Leaking path or inconsistency LSM checking observed in fs/net

Stephen Smalley sds at tycho.nsa.gov
Wed Sep 26 13:09:59 UTC 2018


On 09/25/2018 07:36 PM, TongZhang wrote:
> ocfs2 is using sock_create instead of sock_create_kern in kernel v4.18.5.
> 
> fs/ocfs2/cluster/tcp.c: 1636
> https://elixir.bootlin.com/linux/v4.18.5/source/fs/ocfs2/cluster/tcp.c#L1636
>> ret = sock_create(PF_INET, SOCK_STREAM, IPPROTO_TCP, &sock);
> 
> fs/ocfs2/cluster/tcp.c: 2035
> https://elixir.bootlin.com/linux/v4.18.5/source/fs/ocfs2/cluster/tcp.c#L2035
>> ret = sock_create(PF_INET, SOCK_STREAM, IPPROTO_TCP, &sock);

Yes, I think that's the real bug here.  Unless the socket is in fact 
exposed for direct use by userspace, it ought to be using 
sock_create_kern() or similar.  I would suggest that you verify that the 
socket is never returned to userspace, and then submit a patch switching 
the code to using sock_create_kern().

> 
> 
>> On Sep 25, 2018, at 2:44 PM, Stephen Smalley <sds at tycho.nsa.gov> wrote:
>>
>> On 09/25/2018 01:27 PM, Tong Zhang wrote:
>>> Kernel Version: 4.18.5
>>> Problem Description:
>>> We found several leaking path or inconsistency LSM design issue in fs/net.

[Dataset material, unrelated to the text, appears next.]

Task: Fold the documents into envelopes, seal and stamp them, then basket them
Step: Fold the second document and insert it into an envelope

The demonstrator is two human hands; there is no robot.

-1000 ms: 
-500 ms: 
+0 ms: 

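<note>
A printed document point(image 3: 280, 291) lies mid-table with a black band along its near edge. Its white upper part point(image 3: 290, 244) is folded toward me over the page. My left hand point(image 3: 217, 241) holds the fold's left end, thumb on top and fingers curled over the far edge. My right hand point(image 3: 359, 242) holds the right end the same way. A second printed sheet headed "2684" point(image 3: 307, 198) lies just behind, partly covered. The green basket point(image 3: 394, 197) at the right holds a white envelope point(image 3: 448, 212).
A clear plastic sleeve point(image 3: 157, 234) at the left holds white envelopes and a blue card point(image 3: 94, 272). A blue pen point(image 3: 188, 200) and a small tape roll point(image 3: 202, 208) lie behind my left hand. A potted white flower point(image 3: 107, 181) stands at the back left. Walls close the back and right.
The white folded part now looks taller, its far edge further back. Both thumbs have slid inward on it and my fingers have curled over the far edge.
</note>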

>>> Currently we can only observe sock creation from kernel and all bind/listen/connect are not sent to LSM.
>>> So, we think that those net/socket related stuff should all go through LSM check and being audited
>>> even it is not a user thread or process.

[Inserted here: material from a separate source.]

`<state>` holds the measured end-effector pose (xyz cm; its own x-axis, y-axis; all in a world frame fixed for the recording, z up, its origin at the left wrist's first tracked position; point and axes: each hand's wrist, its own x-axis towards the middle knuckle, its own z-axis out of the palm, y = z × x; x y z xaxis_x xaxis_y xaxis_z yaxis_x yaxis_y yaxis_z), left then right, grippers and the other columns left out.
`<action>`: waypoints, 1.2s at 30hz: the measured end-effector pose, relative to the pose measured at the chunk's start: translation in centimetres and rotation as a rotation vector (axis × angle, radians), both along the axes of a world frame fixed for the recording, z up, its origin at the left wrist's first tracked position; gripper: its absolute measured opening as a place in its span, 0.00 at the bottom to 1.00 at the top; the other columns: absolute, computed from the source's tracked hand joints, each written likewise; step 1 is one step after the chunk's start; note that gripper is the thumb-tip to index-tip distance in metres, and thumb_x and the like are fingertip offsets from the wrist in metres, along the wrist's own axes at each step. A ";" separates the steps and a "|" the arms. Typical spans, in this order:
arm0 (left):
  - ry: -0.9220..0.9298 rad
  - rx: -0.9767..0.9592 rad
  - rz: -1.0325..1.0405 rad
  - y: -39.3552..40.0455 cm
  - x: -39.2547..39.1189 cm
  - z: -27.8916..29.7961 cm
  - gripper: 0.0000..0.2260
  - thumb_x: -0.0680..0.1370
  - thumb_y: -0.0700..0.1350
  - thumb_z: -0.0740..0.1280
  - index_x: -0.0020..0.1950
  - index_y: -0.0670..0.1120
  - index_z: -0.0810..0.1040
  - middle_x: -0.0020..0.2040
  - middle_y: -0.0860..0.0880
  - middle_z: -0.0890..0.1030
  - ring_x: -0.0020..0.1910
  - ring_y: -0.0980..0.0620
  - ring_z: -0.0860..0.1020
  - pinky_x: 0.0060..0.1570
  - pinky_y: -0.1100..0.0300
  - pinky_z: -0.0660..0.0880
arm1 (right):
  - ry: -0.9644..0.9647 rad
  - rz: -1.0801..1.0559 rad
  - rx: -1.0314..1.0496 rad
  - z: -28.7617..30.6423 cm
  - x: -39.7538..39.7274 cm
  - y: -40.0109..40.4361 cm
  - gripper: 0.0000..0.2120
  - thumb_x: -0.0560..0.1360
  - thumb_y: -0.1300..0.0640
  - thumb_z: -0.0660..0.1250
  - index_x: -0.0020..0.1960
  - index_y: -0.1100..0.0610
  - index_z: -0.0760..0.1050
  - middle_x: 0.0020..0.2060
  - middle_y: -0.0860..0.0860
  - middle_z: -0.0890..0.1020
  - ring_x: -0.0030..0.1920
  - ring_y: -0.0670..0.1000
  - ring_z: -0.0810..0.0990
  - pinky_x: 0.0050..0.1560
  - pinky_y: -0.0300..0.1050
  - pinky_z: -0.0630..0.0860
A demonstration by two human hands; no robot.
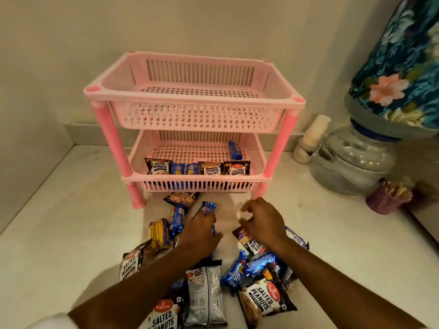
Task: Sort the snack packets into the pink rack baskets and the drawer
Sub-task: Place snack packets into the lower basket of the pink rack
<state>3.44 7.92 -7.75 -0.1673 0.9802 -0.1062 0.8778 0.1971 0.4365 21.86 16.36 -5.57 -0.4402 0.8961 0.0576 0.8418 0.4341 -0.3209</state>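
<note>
A pink two-tier rack (108, 129) stands on the white counter. Its top basket (197, 117) holds nothing. The lower basket (137, 160) holds salted peanut packets (158, 166) and blue biscuit packets (235, 150) in a row along its front. A heap of loose packets (259, 295) lies in front of the rack. My left hand (200, 233) grips a blue biscuit packet (207, 208) just in front of the rack. Beside it, my right hand (263, 222) hovers with fingers loosely curled and holds nothing, above a black peanut packet (249, 242). No drawer is in view.
A water dispenser jar (351, 160) with a floral-covered bottle (401, 67) stands at the right. A stack of paper cups (311, 138) leans beside it. A purple cup of sachets (389, 198) sits near the right edge. Walls close in at the back and left.
</note>
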 end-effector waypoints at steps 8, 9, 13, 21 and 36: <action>0.045 -0.072 0.055 -0.1 1.6 -1.6 0.24 0.73 0.52 0.71 0.65 0.47 0.70 0.67 0.44 0.67 0.60 0.42 0.75 0.56 0.50 0.76 | -0.275 -0.019 -0.184 -2.0 2.2 -1.9 0.27 0.69 0.42 0.74 0.67 0.40 0.74 0.61 0.53 0.71 0.61 0.59 0.73 0.57 0.51 0.76; 0.039 -0.074 0.059 0.0 1.7 -1.6 0.23 0.73 0.51 0.71 0.65 0.47 0.70 0.67 0.43 0.67 0.60 0.42 0.75 0.56 0.50 0.76 | -0.283 -0.016 -0.189 -1.9 2.0 -1.8 0.27 0.69 0.42 0.74 0.68 0.40 0.74 0.61 0.54 0.72 0.61 0.58 0.73 0.57 0.50 0.76; -0.043 -0.066 0.063 0.2 2.0 -1.7 0.20 0.74 0.48 0.70 0.65 0.47 0.71 0.67 0.43 0.70 0.60 0.43 0.76 0.56 0.52 0.76 | -0.357 0.012 -0.197 -1.8 1.1 -1.8 0.31 0.67 0.39 0.75 0.68 0.44 0.74 0.61 0.55 0.75 0.62 0.58 0.75 0.58 0.51 0.77; -0.398 0.055 0.134 -0.9 -0.3 0.8 0.18 0.75 0.46 0.68 0.63 0.49 0.71 0.37 0.48 0.77 0.33 0.53 0.75 0.33 0.60 0.70 | -0.213 0.036 -0.149 -0.5 0.3 -2.2 0.27 0.69 0.54 0.75 0.68 0.45 0.77 0.60 0.55 0.81 0.58 0.58 0.81 0.54 0.48 0.79; -0.812 0.386 0.285 2.5 -6.0 10.1 0.05 0.80 0.41 0.66 0.52 0.48 0.80 0.46 0.55 0.80 0.39 0.53 0.77 0.38 0.61 0.75 | 0.639 -0.061 -0.156 9.8 -6.3 3.3 0.24 0.67 0.57 0.81 0.62 0.53 0.83 0.54 0.49 0.86 0.52 0.47 0.84 0.55 0.43 0.80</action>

>>> Here’s an example where we have a check:
>>> in fs/ocfs2/cluster/tcp.c:2035 o2net_open_listening_sock() a sock is created using sock_create(),
>>> where a LSM check security_socket_create is called(net/socket.c:1242)

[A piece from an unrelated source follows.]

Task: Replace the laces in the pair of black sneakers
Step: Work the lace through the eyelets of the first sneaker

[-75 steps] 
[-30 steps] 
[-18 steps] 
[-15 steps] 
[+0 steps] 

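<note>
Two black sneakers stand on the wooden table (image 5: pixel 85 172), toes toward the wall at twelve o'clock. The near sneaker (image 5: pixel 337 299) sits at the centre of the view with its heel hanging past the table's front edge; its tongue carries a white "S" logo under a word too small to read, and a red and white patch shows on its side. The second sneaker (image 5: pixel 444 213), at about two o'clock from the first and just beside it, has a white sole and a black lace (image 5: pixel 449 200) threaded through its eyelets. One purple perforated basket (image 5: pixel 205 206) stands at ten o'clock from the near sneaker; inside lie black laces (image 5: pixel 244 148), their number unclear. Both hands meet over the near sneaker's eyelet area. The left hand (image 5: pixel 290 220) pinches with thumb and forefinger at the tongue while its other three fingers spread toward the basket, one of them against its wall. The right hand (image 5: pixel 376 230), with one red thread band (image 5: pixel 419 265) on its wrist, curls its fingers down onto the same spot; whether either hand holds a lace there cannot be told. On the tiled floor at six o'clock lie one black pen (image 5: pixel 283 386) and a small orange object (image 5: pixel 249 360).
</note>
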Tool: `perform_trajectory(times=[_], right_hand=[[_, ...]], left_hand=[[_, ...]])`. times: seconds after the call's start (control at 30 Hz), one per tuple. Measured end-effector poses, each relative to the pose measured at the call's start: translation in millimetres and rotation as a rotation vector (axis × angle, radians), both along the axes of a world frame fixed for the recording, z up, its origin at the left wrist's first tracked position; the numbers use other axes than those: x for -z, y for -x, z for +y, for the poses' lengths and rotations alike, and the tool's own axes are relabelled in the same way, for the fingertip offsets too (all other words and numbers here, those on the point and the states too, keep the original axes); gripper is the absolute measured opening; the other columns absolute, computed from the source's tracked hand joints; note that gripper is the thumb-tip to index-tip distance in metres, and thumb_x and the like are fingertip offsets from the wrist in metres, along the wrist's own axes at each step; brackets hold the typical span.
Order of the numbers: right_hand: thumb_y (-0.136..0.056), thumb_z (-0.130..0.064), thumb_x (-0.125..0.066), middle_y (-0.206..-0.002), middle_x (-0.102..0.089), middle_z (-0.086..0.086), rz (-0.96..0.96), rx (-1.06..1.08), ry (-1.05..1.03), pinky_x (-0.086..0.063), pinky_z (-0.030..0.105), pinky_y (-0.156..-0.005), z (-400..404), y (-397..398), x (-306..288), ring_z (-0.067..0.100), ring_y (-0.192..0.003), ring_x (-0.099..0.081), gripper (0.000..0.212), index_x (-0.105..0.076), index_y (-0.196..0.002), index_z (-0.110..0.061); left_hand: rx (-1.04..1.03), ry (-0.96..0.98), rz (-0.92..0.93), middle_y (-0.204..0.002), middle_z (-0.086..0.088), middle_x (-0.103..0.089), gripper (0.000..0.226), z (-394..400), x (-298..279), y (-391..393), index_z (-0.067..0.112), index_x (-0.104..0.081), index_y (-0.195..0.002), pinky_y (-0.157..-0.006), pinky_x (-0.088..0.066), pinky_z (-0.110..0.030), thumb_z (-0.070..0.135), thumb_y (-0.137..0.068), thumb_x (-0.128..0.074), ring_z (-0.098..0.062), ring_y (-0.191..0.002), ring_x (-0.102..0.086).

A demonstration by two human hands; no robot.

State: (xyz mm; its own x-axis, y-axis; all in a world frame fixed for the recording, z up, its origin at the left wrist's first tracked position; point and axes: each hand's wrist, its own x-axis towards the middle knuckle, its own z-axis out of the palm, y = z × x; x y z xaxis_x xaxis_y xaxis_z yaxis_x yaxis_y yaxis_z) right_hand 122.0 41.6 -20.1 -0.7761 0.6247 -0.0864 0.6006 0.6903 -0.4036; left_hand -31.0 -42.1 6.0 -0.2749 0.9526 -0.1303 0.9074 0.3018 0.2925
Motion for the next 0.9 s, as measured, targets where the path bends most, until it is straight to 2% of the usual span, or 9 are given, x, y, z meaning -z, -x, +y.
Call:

>>> And where we don’t have a check
>>> fs/ocfs2/cluster/tcp.c:2052 bind
>>> fs/ocfs2/cluster/tcp.c:2059 listen
>>> fs/dlm/lowcomms.c:1264 bind
>>> fs/dlm/lowcomms.c:1278 listen
>>> fs/dlm/lowcomms.c:1354 listen
>>> several places that use kernel_bind/kernel_listen/kernel_connect
>>> net/socket.c:3231 kernel_bind
>>> net/socket.c:3237 kernel_listen
>>> net/socket.c:3286 kernel_connect
>>
>> That's intentional.  LSM isn't trying to mediate kernel-internal operations, and we do not want to apply permission checks against the credentials of the current userspace process for such operations.  ocfs2 should likely be using sock_create_kern.